Goal of the exercise: Go through the records line by line and work out how many lines hold the word "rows". Answer with the number only.

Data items
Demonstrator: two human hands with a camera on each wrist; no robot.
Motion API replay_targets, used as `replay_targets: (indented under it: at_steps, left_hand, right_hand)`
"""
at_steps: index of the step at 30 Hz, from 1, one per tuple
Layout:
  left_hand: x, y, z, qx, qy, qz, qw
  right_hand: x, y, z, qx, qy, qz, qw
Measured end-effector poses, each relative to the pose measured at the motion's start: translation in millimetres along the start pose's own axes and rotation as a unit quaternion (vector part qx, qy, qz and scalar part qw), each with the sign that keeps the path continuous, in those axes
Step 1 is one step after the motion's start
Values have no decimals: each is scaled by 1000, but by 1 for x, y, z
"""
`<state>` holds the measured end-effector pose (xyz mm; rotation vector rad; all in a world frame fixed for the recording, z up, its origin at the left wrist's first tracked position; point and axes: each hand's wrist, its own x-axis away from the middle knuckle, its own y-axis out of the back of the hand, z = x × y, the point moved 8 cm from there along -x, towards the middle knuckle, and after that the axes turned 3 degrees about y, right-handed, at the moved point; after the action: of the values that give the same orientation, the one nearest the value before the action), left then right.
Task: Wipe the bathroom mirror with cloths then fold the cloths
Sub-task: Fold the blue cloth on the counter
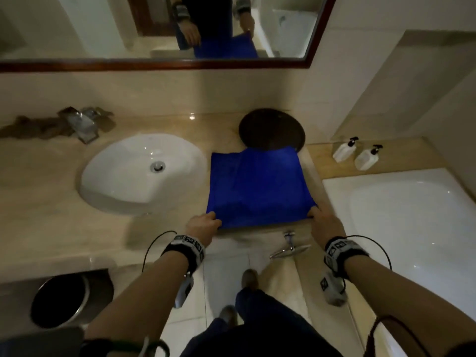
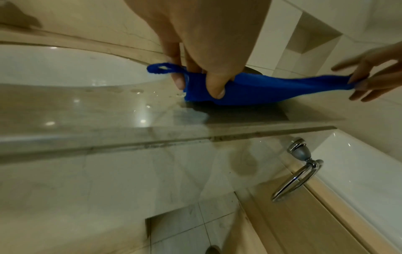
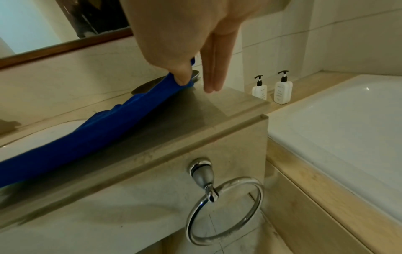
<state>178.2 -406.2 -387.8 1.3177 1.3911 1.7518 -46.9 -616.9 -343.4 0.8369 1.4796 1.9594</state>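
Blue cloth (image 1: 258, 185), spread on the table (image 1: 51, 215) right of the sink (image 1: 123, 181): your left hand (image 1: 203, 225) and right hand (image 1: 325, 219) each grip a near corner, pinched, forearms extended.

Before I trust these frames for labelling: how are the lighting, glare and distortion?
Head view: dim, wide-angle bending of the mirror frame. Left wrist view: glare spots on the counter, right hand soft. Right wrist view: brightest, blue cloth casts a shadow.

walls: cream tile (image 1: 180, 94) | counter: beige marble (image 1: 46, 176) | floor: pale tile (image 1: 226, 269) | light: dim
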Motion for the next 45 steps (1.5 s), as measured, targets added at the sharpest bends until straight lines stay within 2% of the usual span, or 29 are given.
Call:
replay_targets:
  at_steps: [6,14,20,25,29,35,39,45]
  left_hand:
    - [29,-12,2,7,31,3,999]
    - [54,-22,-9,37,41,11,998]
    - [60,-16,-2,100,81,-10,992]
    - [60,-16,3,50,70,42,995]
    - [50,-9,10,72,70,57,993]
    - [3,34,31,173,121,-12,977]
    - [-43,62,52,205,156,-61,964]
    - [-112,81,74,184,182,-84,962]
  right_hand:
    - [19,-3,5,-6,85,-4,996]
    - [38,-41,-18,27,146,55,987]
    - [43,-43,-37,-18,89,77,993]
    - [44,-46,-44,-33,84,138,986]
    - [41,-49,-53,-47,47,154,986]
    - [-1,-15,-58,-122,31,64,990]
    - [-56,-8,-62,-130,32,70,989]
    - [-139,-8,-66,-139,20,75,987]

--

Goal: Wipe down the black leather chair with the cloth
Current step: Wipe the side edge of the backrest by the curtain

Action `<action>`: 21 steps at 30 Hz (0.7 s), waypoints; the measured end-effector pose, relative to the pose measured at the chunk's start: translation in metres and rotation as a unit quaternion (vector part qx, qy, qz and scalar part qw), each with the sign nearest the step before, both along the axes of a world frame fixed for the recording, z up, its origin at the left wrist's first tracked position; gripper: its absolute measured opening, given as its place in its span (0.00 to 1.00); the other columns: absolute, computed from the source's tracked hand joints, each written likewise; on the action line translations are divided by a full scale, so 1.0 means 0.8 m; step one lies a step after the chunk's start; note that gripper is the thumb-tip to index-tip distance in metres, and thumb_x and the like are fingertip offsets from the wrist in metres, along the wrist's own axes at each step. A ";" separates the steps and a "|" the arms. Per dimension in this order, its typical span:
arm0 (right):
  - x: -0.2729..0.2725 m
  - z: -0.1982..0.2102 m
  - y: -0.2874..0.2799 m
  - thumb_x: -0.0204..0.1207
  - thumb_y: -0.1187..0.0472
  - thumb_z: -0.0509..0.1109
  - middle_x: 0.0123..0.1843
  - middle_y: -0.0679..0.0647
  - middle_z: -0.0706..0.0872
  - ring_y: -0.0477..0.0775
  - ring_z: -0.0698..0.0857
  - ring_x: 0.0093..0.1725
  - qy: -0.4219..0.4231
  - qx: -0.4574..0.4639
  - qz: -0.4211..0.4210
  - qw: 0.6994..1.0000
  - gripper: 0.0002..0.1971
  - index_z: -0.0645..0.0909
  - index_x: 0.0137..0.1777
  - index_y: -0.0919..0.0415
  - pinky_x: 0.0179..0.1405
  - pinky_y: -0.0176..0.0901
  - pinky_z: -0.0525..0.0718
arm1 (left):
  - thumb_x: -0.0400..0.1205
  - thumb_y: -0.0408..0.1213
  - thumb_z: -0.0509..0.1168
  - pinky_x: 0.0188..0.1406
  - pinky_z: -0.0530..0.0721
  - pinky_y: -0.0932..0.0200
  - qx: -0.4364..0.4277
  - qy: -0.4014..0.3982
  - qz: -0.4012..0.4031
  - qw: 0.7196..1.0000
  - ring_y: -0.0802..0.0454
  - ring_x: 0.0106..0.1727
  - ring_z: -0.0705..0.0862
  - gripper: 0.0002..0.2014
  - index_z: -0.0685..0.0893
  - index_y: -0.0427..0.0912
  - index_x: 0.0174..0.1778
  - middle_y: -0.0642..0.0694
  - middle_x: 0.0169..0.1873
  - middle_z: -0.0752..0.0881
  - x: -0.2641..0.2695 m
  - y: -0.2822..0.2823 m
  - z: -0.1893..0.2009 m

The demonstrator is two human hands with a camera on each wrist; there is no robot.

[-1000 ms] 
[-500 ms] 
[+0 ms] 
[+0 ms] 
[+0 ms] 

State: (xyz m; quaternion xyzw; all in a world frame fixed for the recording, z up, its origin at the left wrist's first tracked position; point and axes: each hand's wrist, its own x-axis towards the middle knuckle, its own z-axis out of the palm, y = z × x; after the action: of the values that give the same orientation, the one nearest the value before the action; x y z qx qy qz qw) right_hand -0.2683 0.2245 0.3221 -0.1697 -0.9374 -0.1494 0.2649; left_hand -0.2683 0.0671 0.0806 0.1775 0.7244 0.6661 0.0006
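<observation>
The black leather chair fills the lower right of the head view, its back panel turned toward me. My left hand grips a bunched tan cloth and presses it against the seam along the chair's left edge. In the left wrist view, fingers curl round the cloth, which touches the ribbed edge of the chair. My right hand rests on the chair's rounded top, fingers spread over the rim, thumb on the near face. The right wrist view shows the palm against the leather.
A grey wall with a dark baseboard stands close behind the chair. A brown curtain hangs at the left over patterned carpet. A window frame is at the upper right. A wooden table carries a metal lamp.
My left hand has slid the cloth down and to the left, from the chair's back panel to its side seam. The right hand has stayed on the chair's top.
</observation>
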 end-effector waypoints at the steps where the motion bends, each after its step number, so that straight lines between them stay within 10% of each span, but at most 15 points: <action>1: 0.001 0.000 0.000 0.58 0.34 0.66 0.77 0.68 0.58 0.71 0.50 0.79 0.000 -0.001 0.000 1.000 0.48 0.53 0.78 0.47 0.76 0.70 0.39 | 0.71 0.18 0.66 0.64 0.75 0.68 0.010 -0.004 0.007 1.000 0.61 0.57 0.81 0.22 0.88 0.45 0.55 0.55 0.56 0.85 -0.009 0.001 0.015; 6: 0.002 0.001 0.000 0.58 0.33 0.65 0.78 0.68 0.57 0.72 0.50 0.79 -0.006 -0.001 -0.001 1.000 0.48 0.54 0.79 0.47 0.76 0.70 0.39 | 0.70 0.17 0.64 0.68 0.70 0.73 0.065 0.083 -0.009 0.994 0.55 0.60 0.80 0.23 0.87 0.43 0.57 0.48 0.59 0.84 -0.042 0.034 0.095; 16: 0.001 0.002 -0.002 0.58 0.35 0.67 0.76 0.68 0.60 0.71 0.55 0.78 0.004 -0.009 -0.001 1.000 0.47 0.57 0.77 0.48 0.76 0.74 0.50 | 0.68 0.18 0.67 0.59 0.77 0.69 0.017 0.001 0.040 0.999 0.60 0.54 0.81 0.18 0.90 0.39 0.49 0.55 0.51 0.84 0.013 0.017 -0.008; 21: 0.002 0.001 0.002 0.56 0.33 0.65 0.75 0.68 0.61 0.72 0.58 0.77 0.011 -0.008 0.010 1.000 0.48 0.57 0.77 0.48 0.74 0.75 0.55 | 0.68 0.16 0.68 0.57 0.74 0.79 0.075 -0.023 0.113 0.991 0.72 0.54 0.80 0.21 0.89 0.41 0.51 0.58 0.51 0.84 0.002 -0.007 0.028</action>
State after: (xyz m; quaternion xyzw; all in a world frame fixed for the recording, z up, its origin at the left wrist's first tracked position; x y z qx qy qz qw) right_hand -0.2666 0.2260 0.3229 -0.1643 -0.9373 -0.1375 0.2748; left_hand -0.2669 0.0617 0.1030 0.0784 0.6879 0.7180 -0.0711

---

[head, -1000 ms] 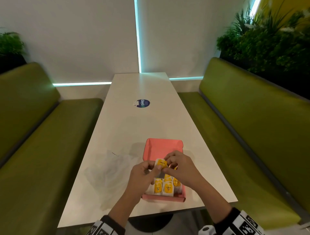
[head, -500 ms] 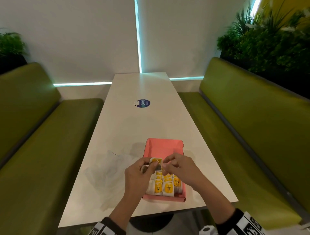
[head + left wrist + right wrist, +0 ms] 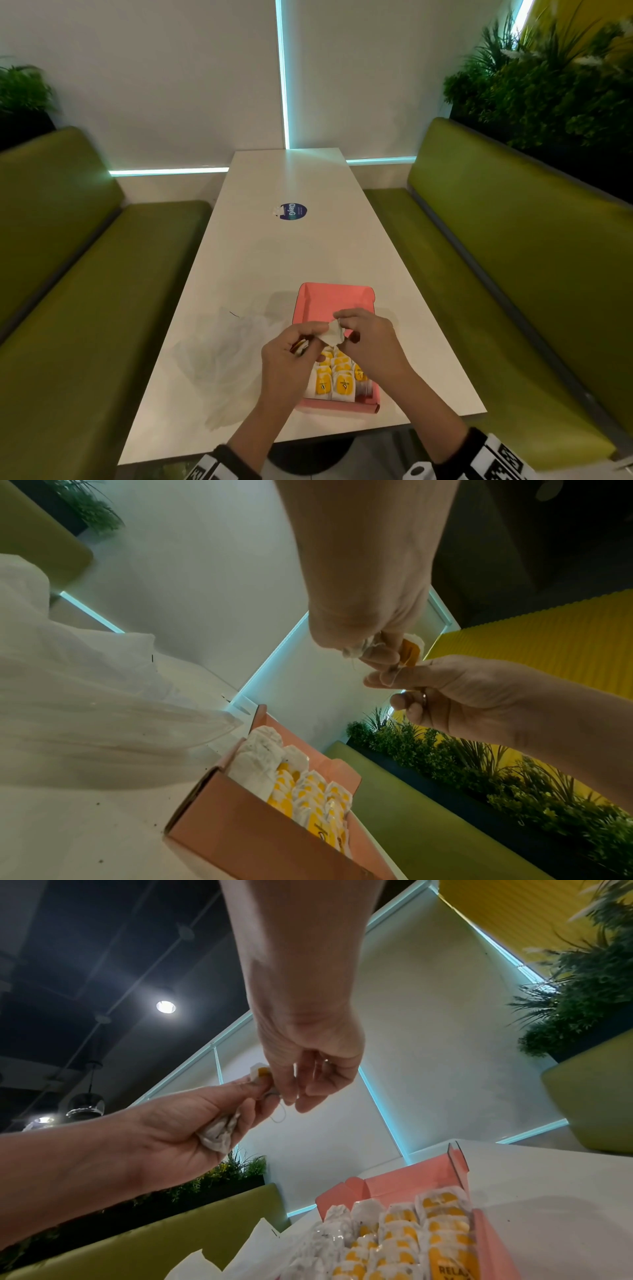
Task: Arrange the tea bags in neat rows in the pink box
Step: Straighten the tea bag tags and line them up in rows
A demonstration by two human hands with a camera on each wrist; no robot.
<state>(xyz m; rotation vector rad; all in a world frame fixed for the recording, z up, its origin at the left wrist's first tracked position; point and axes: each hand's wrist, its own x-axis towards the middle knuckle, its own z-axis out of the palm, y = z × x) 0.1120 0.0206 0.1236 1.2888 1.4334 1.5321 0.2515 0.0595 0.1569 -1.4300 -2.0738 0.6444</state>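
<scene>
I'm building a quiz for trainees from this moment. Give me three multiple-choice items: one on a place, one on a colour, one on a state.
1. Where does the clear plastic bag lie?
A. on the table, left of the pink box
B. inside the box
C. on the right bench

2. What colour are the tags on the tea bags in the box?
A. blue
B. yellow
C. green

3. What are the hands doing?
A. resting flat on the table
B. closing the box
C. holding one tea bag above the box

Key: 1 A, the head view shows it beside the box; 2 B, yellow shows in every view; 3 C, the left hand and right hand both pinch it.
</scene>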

Task result: 2